TRIBUNNEWS.COM, JAKARTA - Nyeri di bagian dada sudah menjadi keluhan umum yang terjadi di masyarakat kita.
Ada anggapan, nyeri dada adalah gejala penyakit jantung padahal faktanya merupakan tanda penyakit yakni Gastroesophageal Reflux Disease (GERD).
GERD adalah kondisi asam lambung yang naik ke kerongkongan ini, memberi rasa tidak nyaman di sekitar mulut hingga lambung.
"Apabila GERD berlangsung lama akan menyebabkan kerusakan pada lapisan kerongkongan yang memicu timbulnya erosi, penyempitan bahkan kanker kerongkongan,” jelas dr. Hardianto Setiawan, SpPD-KGEH selaku dokter spesialis penyakit dalam dengan subspesialis gastroenterologi dan hepatologi Digestive Clinic Siloam Hospitals Kebon Jeruk (SHKJ) di Jakarta, Selasa (16/5/2017).
GERD disebabkan oleh kelainan kerongkongan yang diakibatkan tidak berfungsinya lower esophageal sphinchter (LES) di ujung bawah kerongkongan.
LES berfungsi sebagai “pintu” otomatis yang akan terbuka ketika makanan atau minuman turun ke lambung seperti pada hernia hiatal (bagian atas perut yang menonjol ke bagian permukaan diafragma) membuat makanan mengalir kembali ke kerongkongan.
Gejala dari GERD adalah rasa terbakar pada dada yang kadang menuju kerongkongan disertai dengan naiknya rasa asam ke mulut, nyeri dada mendadak, kesulitan menelan, suara serak, sakit tenggorokan, sering sendawa, karang gigi belakang, sinusitis berulang, dan kembung pada lambung.

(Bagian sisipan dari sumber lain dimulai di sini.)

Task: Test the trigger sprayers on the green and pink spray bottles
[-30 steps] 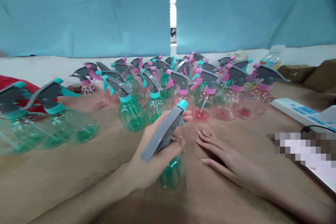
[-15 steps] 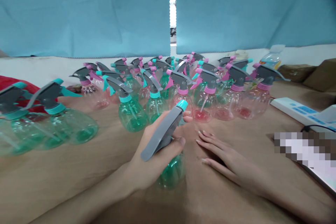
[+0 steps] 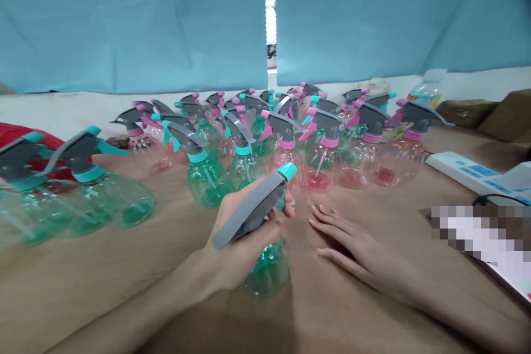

SHKJ menyediakan diagnosis dan pengobatan GERD secara lengkap, berupa konsultasi dan pengobatan dokter di bidang gastroenterologi dan hepatologi yang kompeten, endoskopi saluran cerna bagian atas (tindakan non bedah untuk memeriksa kelainan anatomi, struktural.
Juga organis yang terdapat pada saluran cerna bagian atas mulai dari mulut sampai usus dua belas jari); dan tindakan pH metri impedance (tindakan untuk mengetahui keasaman, bentuk, dan jumlah reflux yang terjadi).
Tahap terakhir adalah operasi laparaskopi untuk penderita dengan gejala GERD yang parah dan tidak dapat disembuhkan dengan obat.